■ What is expected
Copy out the entire listing below exactly, but without its pictures.

■ Dataset content
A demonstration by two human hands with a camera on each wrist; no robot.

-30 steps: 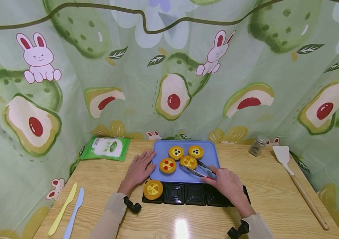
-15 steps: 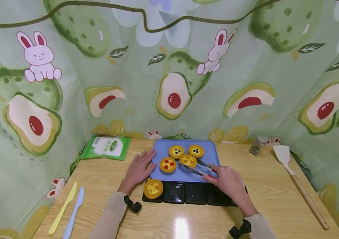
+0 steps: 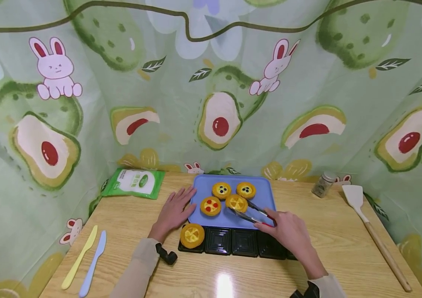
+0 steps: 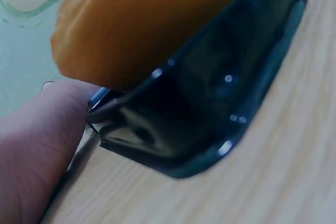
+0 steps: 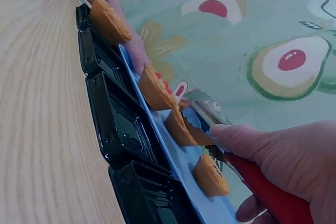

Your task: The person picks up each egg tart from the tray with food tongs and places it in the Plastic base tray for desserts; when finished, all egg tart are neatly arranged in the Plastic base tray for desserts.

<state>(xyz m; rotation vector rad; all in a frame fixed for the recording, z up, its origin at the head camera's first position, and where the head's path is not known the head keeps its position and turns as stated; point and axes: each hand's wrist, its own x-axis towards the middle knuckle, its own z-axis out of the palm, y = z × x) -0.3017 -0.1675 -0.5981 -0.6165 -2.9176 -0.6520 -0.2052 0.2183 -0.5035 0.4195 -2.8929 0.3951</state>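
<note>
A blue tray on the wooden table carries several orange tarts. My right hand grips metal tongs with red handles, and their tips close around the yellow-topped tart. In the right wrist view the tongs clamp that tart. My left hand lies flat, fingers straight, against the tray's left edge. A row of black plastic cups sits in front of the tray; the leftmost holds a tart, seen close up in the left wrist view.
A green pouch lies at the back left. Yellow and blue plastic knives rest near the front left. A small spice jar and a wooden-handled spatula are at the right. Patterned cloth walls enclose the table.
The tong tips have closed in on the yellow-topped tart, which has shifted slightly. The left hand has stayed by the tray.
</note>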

■ Response to the task
A demonstration by two human hands with a camera on each wrist; no robot.

-30 steps: 
-15 steps: 
+0 steps: 
+0 steps: 
+0 steps: 

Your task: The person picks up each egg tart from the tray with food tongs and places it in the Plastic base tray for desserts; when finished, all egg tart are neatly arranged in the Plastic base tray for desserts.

<state>(xyz m; rotation vector rad; all in a frame fixed for the recording, z up, its origin at the head camera's first position, and where the head's path is not known the head keeps its position and turns as stated; point and axes: each hand's wrist, its own x-axis towards the middle knuckle, its own z-axis out of the palm, y = z × x) -0.3017 -0.1675 -0.5981 -0.6165 -2.9176 -0.6520 -0.2052 0.2183 -0.5035 0.4195 -2.8929 0.3951</state>
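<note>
A blue tray on the wooden table carries several orange tarts. My right hand grips metal tongs with red handles, and their tips close around the yellow-topped tart. In the right wrist view the tongs clamp that tart. My left hand lies flat, fingers straight, against the tray's left edge. A row of black plastic cups sits in front of the tray; the leftmost holds a tart, seen close up in the left wrist view.
A green pouch lies at the back left. Yellow and blue plastic knives rest near the front left. A small spice jar and a wooden-handled spatula are at the right. Patterned cloth walls enclose the table.
The tong tips have closed in on the yellow-topped tart, which has shifted slightly. The left hand has stayed by the tray.
</note>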

For this exercise, the work is now complete.